▸ What to work on
Copy out the listing below so that each line matches exactly.

- - -

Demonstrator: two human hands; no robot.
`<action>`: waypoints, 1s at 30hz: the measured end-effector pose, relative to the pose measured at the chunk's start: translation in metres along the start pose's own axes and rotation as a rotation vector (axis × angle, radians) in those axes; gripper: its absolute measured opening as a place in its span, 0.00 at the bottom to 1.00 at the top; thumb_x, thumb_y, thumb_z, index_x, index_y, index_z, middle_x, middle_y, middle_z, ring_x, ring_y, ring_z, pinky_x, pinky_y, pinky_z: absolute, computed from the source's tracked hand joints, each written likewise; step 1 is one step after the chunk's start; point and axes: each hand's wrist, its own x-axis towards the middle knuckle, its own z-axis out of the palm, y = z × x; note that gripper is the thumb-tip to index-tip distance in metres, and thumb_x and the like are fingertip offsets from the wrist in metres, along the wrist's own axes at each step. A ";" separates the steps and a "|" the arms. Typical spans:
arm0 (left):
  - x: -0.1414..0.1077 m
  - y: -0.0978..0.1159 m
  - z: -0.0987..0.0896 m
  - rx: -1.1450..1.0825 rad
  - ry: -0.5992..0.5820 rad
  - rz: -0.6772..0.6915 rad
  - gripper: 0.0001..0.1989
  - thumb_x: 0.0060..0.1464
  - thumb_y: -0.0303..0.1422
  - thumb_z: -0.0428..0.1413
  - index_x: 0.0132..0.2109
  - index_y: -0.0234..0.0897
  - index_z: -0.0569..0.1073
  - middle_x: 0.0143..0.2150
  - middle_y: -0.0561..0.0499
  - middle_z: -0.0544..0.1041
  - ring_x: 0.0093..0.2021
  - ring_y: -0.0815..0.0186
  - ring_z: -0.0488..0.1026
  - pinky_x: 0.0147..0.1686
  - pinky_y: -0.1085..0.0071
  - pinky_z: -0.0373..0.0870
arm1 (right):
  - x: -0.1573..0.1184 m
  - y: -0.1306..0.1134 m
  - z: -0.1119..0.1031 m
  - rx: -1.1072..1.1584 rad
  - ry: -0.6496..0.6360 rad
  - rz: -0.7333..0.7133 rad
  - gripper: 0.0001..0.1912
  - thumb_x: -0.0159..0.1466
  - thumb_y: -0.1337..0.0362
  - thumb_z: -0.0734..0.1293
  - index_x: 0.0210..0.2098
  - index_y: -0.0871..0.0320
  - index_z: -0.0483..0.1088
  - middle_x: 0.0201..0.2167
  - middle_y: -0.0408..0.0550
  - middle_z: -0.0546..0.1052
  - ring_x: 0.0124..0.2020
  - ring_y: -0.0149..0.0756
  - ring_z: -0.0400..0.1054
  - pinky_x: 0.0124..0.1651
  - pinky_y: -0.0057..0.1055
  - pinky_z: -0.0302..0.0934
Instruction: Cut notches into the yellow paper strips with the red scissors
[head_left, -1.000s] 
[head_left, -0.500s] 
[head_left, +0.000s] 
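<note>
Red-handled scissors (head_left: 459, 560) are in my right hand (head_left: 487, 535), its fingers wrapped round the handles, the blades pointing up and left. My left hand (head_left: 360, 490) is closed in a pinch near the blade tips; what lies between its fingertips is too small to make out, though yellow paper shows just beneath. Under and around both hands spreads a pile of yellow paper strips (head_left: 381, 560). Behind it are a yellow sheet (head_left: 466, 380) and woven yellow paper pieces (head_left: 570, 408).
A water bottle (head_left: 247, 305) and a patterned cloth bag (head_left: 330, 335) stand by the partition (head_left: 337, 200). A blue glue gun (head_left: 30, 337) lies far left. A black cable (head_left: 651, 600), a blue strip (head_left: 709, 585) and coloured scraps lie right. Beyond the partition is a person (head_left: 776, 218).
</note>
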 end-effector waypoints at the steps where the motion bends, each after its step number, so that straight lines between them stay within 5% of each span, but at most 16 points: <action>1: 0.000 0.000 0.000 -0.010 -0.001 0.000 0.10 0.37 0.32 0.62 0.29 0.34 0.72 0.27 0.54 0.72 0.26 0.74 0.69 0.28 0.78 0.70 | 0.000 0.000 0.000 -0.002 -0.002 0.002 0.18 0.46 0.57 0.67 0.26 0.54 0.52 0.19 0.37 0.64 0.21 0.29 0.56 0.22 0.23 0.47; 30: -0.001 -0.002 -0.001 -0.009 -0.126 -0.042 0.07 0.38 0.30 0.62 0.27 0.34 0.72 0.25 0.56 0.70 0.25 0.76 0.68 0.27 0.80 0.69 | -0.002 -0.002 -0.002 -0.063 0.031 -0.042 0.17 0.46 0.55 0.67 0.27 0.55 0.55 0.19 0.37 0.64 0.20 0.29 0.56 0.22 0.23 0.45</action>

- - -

▸ Response area
Demonstrator: two human hands; no robot.
`<action>`: waypoints, 1s at 30hz: the measured end-effector pose, relative to the pose measured at the chunk's start: translation in metres along the start pose's own axes and rotation as a rotation vector (axis × angle, radians) in those axes; gripper: its absolute measured opening as a place in its span, 0.00 at the bottom to 1.00 at the top; thumb_x, thumb_y, thumb_z, index_x, index_y, index_z, middle_x, middle_y, middle_z, ring_x, ring_y, ring_z, pinky_x, pinky_y, pinky_z: absolute, computed from the source's tracked hand joints, each written likewise; step 1 is one step after the chunk's start; point and axes: each hand's wrist, its own x-axis towards the middle knuckle, its own z-axis out of the palm, y = z × x; note that gripper is the thumb-tip to index-tip distance in metres, and thumb_x and the like are fingertip offsets from the wrist in metres, along the wrist's own axes at each step. A ";" separates the steps and a "|" the arms. Typical spans:
arm0 (left):
  - x: -0.1414..0.1077 m
  - y: -0.0978..0.1159 m
  - z: -0.0987..0.0896 m
  - rx: -1.1450..1.0825 rad
  - ry: -0.5992..0.5820 rad
  - rz: -0.6772..0.6915 rad
  - gripper: 0.0001..0.1989
  - thumb_x: 0.0060..0.1464
  - thumb_y: -0.0303..0.1422
  - thumb_z: -0.0428..0.1413
  - index_x: 0.0132..0.2109
  - index_y: -0.0234..0.0897
  - index_z: -0.0569..0.1073
  - middle_x: 0.0143..0.2150
  - middle_y: -0.0561..0.0499
  - middle_z: -0.0544..0.1041
  - ring_x: 0.0093..0.2021
  - ring_y: -0.0815..0.0186
  - ring_z: -0.0488..0.1026
  - pinky_x: 0.0147..0.1686
  - pinky_y: -0.1085..0.0071
  - pinky_z: -0.0373..0.0870
arm1 (right):
  - x: -0.1573..0.1184 m
  - y: -0.1306..0.1134 m
  - z: -0.1119..0.1031 m
  - rx: -1.1072..1.1584 rad
  - ry: -0.6496..0.6360 rad
  - rz: -0.7333..0.7133 rad
  - gripper: 0.0001..0.1912
  - thumb_x: -0.0159..0.1466
  - thumb_y: -0.1337..0.0362
  - thumb_z: -0.0734..0.1293
  - index_x: 0.0210..0.2098
  - index_y: -0.0871..0.0320
  - index_z: -0.0483..0.1088
  - middle_x: 0.0201..0.2167
  - middle_y: -0.0408..0.0550
  - middle_z: -0.0546..0.1052
  - ring_x: 0.0124..0.2020
  - ring_y: -0.0149..0.0756
  - ring_z: -0.0400..0.1054
  - pinky_x: 0.0124..0.1651
  - pinky_y: -0.0057..0.1055
  - pinky_z: -0.0302..0.0934
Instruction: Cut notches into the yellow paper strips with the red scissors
[head_left, -1.000s] 
[head_left, -0.500s] 
[head_left, +0.000s] 
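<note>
Red-handled scissors (head_left: 459, 560) are in my right hand (head_left: 487, 535), its fingers wrapped round the handles, the blades pointing up and left. My left hand (head_left: 360, 490) is closed in a pinch near the blade tips; what lies between its fingertips is too small to make out, though yellow paper shows just beneath. Under and around both hands spreads a pile of yellow paper strips (head_left: 381, 560). Behind it are a yellow sheet (head_left: 466, 380) and woven yellow paper pieces (head_left: 570, 408).
A water bottle (head_left: 247, 305) and a patterned cloth bag (head_left: 330, 335) stand by the partition (head_left: 337, 200). A blue glue gun (head_left: 30, 337) lies far left. A black cable (head_left: 651, 600), a blue strip (head_left: 709, 585) and coloured scraps lie right. Beyond the partition is a person (head_left: 776, 218).
</note>
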 end-effector waypoints at the steps where the motion bends, each after its step number, so that straight lines between them stay within 5% of each span, but at most 16 points: <action>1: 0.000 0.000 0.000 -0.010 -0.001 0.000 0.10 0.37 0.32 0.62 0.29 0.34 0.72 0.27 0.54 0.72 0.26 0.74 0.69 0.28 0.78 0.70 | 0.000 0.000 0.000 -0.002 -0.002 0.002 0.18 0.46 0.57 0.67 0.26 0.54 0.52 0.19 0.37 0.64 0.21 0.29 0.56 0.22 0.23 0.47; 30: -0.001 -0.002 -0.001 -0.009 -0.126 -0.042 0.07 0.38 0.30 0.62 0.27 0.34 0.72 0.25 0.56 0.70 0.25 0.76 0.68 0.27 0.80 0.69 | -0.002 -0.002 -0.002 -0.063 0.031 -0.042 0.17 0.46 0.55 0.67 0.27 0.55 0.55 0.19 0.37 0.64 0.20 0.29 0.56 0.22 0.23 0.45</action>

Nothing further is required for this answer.